> [Try it]:
Say the data back exactly as it is written below.

Dataset records:
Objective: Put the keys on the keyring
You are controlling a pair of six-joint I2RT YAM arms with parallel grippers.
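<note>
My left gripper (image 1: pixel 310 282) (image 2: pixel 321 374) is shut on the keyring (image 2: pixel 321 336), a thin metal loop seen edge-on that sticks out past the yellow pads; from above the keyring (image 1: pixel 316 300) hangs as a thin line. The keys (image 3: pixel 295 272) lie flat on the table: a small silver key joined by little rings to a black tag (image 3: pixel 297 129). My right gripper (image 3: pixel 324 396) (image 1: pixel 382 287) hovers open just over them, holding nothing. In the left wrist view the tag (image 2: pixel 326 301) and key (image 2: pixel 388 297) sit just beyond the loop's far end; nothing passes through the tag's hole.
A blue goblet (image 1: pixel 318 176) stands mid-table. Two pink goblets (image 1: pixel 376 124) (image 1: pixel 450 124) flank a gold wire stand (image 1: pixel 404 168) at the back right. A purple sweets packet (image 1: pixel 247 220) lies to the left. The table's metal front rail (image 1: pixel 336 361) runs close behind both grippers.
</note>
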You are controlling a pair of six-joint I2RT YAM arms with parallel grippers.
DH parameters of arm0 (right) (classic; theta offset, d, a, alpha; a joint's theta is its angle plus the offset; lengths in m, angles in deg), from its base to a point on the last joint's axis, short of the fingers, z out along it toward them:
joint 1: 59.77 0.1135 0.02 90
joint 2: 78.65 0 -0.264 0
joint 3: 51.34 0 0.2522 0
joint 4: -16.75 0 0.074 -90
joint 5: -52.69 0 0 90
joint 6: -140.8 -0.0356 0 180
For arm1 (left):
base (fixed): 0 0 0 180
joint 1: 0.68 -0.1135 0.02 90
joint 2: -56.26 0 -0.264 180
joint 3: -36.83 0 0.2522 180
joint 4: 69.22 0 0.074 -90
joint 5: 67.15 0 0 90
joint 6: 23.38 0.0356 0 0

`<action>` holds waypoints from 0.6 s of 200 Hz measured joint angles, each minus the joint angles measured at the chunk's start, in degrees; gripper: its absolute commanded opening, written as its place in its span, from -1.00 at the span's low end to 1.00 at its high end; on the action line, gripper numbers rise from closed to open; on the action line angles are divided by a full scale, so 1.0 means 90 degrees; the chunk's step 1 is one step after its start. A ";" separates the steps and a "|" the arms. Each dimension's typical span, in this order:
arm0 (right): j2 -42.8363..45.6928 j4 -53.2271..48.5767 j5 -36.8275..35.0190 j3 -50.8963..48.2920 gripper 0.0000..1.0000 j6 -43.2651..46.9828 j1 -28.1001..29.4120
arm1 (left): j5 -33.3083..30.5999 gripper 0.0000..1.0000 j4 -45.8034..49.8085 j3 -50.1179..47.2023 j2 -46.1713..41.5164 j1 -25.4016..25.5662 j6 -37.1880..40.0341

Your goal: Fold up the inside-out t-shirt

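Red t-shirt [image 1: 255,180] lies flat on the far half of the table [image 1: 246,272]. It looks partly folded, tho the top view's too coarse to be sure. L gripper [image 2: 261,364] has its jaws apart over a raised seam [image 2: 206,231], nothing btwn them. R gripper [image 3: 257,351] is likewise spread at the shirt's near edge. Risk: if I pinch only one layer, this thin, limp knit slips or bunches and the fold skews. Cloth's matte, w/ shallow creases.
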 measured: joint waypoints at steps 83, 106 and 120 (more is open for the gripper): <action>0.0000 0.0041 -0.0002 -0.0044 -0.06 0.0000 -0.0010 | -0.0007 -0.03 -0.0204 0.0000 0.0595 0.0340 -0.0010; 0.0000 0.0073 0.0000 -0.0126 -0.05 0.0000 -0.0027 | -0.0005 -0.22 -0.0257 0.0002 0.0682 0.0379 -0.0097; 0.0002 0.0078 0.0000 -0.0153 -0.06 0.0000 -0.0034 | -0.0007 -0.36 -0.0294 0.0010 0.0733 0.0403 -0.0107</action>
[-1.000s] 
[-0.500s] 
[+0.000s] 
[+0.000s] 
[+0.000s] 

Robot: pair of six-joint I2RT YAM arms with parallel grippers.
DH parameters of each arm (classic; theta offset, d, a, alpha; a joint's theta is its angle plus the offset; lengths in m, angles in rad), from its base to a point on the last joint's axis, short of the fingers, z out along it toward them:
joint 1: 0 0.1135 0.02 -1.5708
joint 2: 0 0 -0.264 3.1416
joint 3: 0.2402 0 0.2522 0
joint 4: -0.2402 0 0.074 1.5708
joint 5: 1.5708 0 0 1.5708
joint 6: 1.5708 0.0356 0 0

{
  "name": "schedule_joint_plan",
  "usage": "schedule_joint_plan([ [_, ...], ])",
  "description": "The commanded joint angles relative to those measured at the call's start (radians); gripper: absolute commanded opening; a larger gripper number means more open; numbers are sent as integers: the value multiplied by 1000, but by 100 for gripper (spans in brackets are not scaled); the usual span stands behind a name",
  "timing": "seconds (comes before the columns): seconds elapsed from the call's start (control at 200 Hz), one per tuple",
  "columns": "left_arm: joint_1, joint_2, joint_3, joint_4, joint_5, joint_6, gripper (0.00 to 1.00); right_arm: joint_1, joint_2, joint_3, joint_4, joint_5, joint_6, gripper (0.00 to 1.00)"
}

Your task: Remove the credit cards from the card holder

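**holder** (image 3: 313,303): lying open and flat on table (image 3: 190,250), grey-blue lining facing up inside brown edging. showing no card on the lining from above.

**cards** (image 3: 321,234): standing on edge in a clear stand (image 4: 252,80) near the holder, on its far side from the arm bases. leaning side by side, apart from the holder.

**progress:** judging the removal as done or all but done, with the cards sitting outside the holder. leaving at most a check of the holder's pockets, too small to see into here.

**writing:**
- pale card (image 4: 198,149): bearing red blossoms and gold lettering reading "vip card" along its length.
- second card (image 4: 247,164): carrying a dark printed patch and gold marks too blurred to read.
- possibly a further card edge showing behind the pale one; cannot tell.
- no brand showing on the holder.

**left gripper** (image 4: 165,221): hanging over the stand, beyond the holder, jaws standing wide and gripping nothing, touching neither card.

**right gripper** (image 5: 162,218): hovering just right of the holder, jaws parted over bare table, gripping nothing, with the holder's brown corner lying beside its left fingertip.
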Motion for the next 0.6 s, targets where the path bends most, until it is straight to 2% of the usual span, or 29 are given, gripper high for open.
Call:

> [Task output]:
Objective: Put the keys on the keyring
You are controlling a pair of six-joint I2RT YAM arms with parallel grippers.
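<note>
My left gripper (image 1: pixel 310 282) (image 2: pixel 321 374) is shut on the keyring (image 2: pixel 321 336), a thin metal loop seen edge-on that sticks out past the yellow pads; from above the keyring (image 1: pixel 316 300) hangs as a thin line. The keys (image 3: pixel 295 272) lie flat on the table: a small silver key joined by little rings to a black tag (image 3: pixel 297 129). My right gripper (image 3: pixel 324 396) (image 1: pixel 382 287) hovers open just over them, holding nothing. In the left wrist view the tag (image 2: pixel 326 301) and key (image 2: pixel 388 297) sit just beyond the loop's far end; nothing passes through the tag's hole.
A blue goblet (image 1: pixel 318 176) stands mid-table. Two pink goblets (image 1: pixel 376 124) (image 1: pixel 450 124) flank a gold wire stand (image 1: pixel 404 168) at the back right. A purple sweets packet (image 1: pixel 247 220) lies to the left. The table's metal front rail (image 1: pixel 336 361) runs close behind both grippers.
</note>
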You are controlling a pair of six-joint I2RT YAM arms with parallel grippers.
DH parameters of arm0 (right) (classic; theta offset, d, a, alpha; a joint's theta is its angle plus the offset; lengths in m, angles in deg), from its base to a point on the last joint's axis, short of the fingers, z out along it toward them:
joint 1: 59.77 0.1135 0.02 90
joint 2: 78.65 0 -0.264 0
joint 3: 51.34 0 0.2522 0
joint 4: -16.75 0 0.074 -90
joint 5: -52.69 0 0 90
joint 6: -140.8 -0.0356 0 180
For arm1 (left):
base (fixed): 0 0 0 180
joint 1: 0.68 -0.1135 0.02 90
joint 2: -56.26 0 -0.264 180
joint 3: -36.83 0 0.2522 180
joint 4: 69.22 0 0.074 -90
joint 5: 67.15 0 0 90
joint 6: 23.38 0.0356 0 0

`<action>` holds waypoints from 0.6 s of 200 Hz measured joint angles, each minus the joint angles measured at the chunk's start, in degrees; gripper: its absolute commanded opening, written as its place in its span, from -1.00 at the span's low end to 1.00 at its high end; on the action line, gripper numbers rise from closed to open; on the action line angles are divided by a full scale, so 1.0 means 90 degrees; the chunk's step 1 is one step after its start. A ";" separates the steps and a "|" the arms. Each dimension's typical span, in this order:
arm0 (right): j2 -42.8363..45.6928 j4 -53.2271..48.5767 j5 -36.8275..35.0190 j3 -50.8963..48.2920 gripper 0.0000..1.0000 j6 -43.2651..46.9828 j1 -28.1001..29.4120
arm1 (left): j5 -33.3083..30.5999 gripper 0.0000..1.0000 j4 -45.8034..49.8085 j3 -50.1179..47.2023 j2 -46.1713..41.5164 j1 -25.4016..25.5662 j6 -37.1880..40.0341

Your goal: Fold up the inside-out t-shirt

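Red t-shirt [image 1: 255,180] lies flat on the far half of the table [image 1: 246,272]. It looks partly folded, tho the top view's too coarse to be sure. L gripper [image 2: 261,364] has its jaws apart over a raised seam [image 2: 206,231], nothing btwn them. R gripper [image 3: 257,351] is likewise spread at the shirt's near edge. Risk: if I pinch only one layer, this thin, limp knit slips or bunches and the fold skews. Cloth's matte, w/ shallow creases.
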 measured: joint waypoints at steps 83, 106 and 120 (more is open for the gripper): <action>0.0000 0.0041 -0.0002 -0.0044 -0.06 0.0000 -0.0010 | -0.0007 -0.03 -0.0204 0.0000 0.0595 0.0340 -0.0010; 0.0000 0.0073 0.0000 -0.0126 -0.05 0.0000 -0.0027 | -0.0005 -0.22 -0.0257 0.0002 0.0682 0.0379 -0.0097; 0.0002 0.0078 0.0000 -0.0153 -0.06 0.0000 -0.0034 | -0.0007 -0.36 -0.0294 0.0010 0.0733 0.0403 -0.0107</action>
[-1.000s] 
[-0.500s] 
[+0.000s] 
[+0.000s] 
[+0.000s] 

Robot: pair of six-joint I2RT YAM arms with parallel grippers.
DH parameters of each arm (classic; theta offset, d, a, alpha; a joint's theta is its angle plus the offset; lengths in m, angles in rad), from its base to a point on the last joint's axis, short of the fingers, z out along it toward them:
joint 1: 0 0.1135 0.02 -1.5708
joint 2: 0 0 -0.264 3.1416
joint 3: 0.2402 0 0.2522 0
joint 4: -0.2402 0 0.074 1.5708
joint 5: 1.5708 0 0 1.5708
joint 6: 1.5708 0.0356 0 0

{
  "name": "schedule_joint_plan",
  "usage": "schedule_joint_plan([ [_, ...], ])",
  "description": "The commanded joint angles relative to those measured at the call's start (radians); gripper: absolute commanded opening; a larger gripper number means more open; numbers are sent as integers: the value multiplied by 1000, but by 100 for gripper (spans in brackets are not scaled); the usual span stands behind a name",
  "timing": "seconds (comes before the columns): seconds elapsed from the call's start (control at 200 Hz), one per tuple",
  "columns": "left_arm: joint_1, joint_2, joint_3, joint_4, joint_5, joint_6, gripper (0.00 to 1.00); right_arm: joint_1, joint_2, joint_3, joint_4, joint_5, joint_6, gripper (0.00 to 1.00)"
}

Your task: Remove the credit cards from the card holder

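**holder** (image 3: 313,303): lying open and flat on table (image 3: 190,250), grey-blue lining facing up inside brown edging. showing no card on the lining from above.

**cards** (image 3: 321,234): standing on edge in a clear stand (image 4: 252,80) near the holder, on its far side from the arm bases. leaning side by side, apart from the holder.

**progress:** judging the removal as done or all but done, with the cards sitting outside the holder. leaving at most a check of the holder's pockets, too small to see into here.

**writing:**
- pale card (image 4: 198,149): bearing red blossoms and gold lettering reading "vip card" along its length.
- second card (image 4: 247,164): carrying a dark printed patch and gold marks too blurred to read.
- possibly a further card edge showing behind the pale one; cannot tell.
- no brand showing on the holder.

**left gripper** (image 4: 165,221): hanging over the stand, beyond the holder, jaws standing wide and gripping nothing, touching neither card.

**right gripper** (image 5: 162,218): hovering just right of the holder, jaws parted over bare table, gripping nothing, with the holder's brown corner lying beside its left fingertip.
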Motion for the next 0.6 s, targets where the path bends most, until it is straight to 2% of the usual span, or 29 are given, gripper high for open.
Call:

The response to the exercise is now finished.